Вопрос

Recently I decided to compress my vertex data to make rendering more efficient, and I came across a solution - using half (specifically, half4 and half2) instead of float for storing my vertex data. My vertex struct is given below:

[StructLayout(LayoutKind.Sequential)]  
public struct MyVertex  
{  
    public Half4 Position; //8 bytes
    public Half4 Normal; //8 bytes
    public Half2 UVW; //4 bytes
    public Half4 TextureID; //8 bytes  
    public Half4 BlendFactor; //8 bytes
    public const int SizeInBytes = (2 * 4) * 4 + (2 * 2);  
}  

And here is my vertex declaration:

MyVertexDecl = new VertexDeclaration(device,
            new VertexElement[6]
        {
            new VertexElement(0, 0, DeclarationType.HalfFour, DeclarationMethod.Default, DeclarationUsage.Position, 0),
            new VertexElement(0, 8, DeclarationType.HalfFour, DeclarationMethod.Default, DeclarationUsage.Normal, 0),
            new VertexElement(0, 16, DeclarationType.HalfTwo, DeclarationMethod.Default, DeclarationUsage.TextureCoordinate, 0),
            new VertexElement(0, 20, DeclarationType.HalfFour, DeclarationMethod.Default, DeclarationUsage.TextureCoordinate, 1),
            new VertexElement(0, 28, DeclarationType.HalfFour, DeclarationMethod.Default, DeclarationUsage.TextureCoordinate, 2),
            VertexElement.VertexDeclarationEnd

        });

Everything works fine when I directly send my data as array of MyVertex to DrawUserPrimitives.
But when I decided to put all my data into VBO's to avoid excessive copying operations, all my mesh transformed into a pixel mess.
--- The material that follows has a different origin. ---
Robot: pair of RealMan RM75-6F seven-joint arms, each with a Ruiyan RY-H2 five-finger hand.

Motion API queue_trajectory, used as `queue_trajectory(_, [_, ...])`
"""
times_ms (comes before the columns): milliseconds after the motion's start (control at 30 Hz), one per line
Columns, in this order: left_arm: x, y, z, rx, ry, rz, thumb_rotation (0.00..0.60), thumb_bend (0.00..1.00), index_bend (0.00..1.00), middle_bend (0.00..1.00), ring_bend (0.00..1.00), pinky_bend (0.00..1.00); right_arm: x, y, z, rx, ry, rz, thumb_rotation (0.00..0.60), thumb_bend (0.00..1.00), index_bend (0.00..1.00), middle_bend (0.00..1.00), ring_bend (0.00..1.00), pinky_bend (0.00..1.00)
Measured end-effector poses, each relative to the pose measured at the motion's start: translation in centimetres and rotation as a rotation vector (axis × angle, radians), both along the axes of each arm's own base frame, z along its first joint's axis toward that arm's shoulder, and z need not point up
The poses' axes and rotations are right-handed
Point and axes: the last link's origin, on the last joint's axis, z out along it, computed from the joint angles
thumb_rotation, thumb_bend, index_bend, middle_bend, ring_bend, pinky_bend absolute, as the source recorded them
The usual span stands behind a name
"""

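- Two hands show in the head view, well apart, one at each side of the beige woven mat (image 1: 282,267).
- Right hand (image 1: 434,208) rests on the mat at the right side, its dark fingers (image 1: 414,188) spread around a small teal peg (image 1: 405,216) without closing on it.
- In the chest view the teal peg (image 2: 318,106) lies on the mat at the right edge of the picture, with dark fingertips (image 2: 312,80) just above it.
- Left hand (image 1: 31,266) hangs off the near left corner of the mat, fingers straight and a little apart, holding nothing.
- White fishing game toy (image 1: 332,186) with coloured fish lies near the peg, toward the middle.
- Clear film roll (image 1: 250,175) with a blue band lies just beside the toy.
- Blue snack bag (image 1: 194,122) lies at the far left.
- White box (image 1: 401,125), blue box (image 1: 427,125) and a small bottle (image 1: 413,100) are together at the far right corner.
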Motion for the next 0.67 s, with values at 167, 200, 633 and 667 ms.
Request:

I write my values as ushorts (SlimDX halfs have RawValue field for every component).
Here is what PIX says about my mesh: crazy numbers

And here is the same part in buffer viewer after specifying my layout (I'll show only one column, since they're pretty wide, hope you'll get the idea):
there is a nice numbers you have there
As you can see, my halfs is wrongly threated as floats. Changing float4 to half4 in the shader also doesn't help, seems like the issue is somewhere else. Is there another way to tell my GPU to use my vertex buffer as buffer of halfs and not as a buffer of floats?

UPD:
Here is my drawing code (shortened):

public void Render(GraphicsDevice device, ICamera camera, MyModel model)
    {
        //there are some SetValue calls
        model.Effect.CommitChanges();
        foreach (D3D9.VertexBuffer buf in model.Meshes)
        {
            device.SetStreamSource(0, buf, 0, MyVertex.SizeInBytes);
            device.DrawPrimitives(D3D9.PrimitiveType.TriangleList, 0, mesh.VertexCount);
        }
    }

And here is how this method is being called (the main part):

_eff.BeginPass(0);
GraphicsDevice.VertexDeclaration = vDecl;
renderer.Render(GraphicsDevice, camera, world);
_eff.EndPass();

I'm using D3D9 through SlimDX with C#.

Это было полезно?

Решение

I figured it out. I forgot to lock my buffer and call my VertexDeclaration initialization method. Such a shame for a programmer with 5 years of experience... Thanks, it works now :)

Другие советы

Usual graphics cards' pipelines are optimized to calculate the high bandwidth stuff with floats.

I don't think directx can handle halfs in vertexbuffers on the low level.

I'm backing up my speculation with the documentations of Device::CreateVertexBuffer and D3DFVF:

CreateVertexBuffer: The format is passed with the parameter FVF. Maybe when setting this to a non-fvf buffer it's possible to render the buffer with custom shaders (but I don't know if your framework would attempt to do that as it may be slower). If it's non-zero:

D3DFVF: All the available vertex formats are float only.